I wanted a lot of Japanese sentences for machine learning, so I decided to collect a lot of tweets on Twitter's Streaming API.
Even if I didn't collect it myself, if there was a file of someone doing the same thing somewhere, I thought I would use it, but after searching Google for a few minutes, I couldn't find the right one. Since it was the beginning of writing in 2017, I wrote it myself.
I'm using a library called Twython. (I used to use Tweepy, but apparently Twython is more popular these days.)
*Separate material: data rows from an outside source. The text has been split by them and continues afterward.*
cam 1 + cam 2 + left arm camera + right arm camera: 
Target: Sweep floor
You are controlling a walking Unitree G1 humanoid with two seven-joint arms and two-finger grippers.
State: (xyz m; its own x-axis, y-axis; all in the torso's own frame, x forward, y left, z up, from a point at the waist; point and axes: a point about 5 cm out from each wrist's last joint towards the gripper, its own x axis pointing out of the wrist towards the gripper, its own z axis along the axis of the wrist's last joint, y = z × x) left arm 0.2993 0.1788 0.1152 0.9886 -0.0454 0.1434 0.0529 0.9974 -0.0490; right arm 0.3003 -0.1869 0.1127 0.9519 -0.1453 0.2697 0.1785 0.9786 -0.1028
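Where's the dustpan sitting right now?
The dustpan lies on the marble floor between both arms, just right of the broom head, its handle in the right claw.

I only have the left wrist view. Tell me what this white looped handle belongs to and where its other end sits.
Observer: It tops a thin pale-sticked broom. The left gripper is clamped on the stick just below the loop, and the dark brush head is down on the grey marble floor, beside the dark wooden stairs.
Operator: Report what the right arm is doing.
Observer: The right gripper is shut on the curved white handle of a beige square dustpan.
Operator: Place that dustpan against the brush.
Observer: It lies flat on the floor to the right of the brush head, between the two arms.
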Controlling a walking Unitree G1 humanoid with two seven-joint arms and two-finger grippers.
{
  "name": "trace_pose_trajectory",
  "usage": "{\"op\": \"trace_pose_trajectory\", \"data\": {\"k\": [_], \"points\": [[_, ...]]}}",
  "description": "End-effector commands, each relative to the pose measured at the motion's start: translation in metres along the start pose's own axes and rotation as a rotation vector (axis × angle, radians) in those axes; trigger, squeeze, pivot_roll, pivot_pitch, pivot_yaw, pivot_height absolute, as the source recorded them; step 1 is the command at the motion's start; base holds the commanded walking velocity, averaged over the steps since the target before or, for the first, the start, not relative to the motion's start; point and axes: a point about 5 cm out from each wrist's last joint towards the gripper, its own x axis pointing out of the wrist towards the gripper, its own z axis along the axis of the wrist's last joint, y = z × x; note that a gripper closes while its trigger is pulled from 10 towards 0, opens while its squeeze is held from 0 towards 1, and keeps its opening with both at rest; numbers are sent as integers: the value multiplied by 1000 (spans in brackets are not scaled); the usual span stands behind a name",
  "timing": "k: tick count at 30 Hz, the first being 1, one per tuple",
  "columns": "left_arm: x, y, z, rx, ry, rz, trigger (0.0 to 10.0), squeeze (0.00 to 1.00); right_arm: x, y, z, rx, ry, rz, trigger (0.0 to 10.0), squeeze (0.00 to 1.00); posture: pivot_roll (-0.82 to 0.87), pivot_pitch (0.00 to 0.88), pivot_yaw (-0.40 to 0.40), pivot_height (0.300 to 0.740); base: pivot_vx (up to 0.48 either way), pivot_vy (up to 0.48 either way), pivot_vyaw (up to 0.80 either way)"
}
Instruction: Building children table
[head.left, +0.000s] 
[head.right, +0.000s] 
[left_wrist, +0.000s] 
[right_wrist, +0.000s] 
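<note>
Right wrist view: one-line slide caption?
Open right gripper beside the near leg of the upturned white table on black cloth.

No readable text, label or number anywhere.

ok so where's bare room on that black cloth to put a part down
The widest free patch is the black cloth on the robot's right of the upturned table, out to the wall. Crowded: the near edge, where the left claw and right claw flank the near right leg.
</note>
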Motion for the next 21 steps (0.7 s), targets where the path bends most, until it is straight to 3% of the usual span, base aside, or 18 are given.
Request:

--Tweets with images --Tweets containing URLs --Tweets with hashtags --Retweet --Tweets with reply mentions
I've excluded these tweets because I thought they weren't suitable for use as a corpus material.
--LF delimited by 1 line 1 tweet --The line breaks included in tweets are separated by CR
It is in the format.
By doing this, you can leave line break information later, and you can make it easy to handle from the program "1 line 1 tweet".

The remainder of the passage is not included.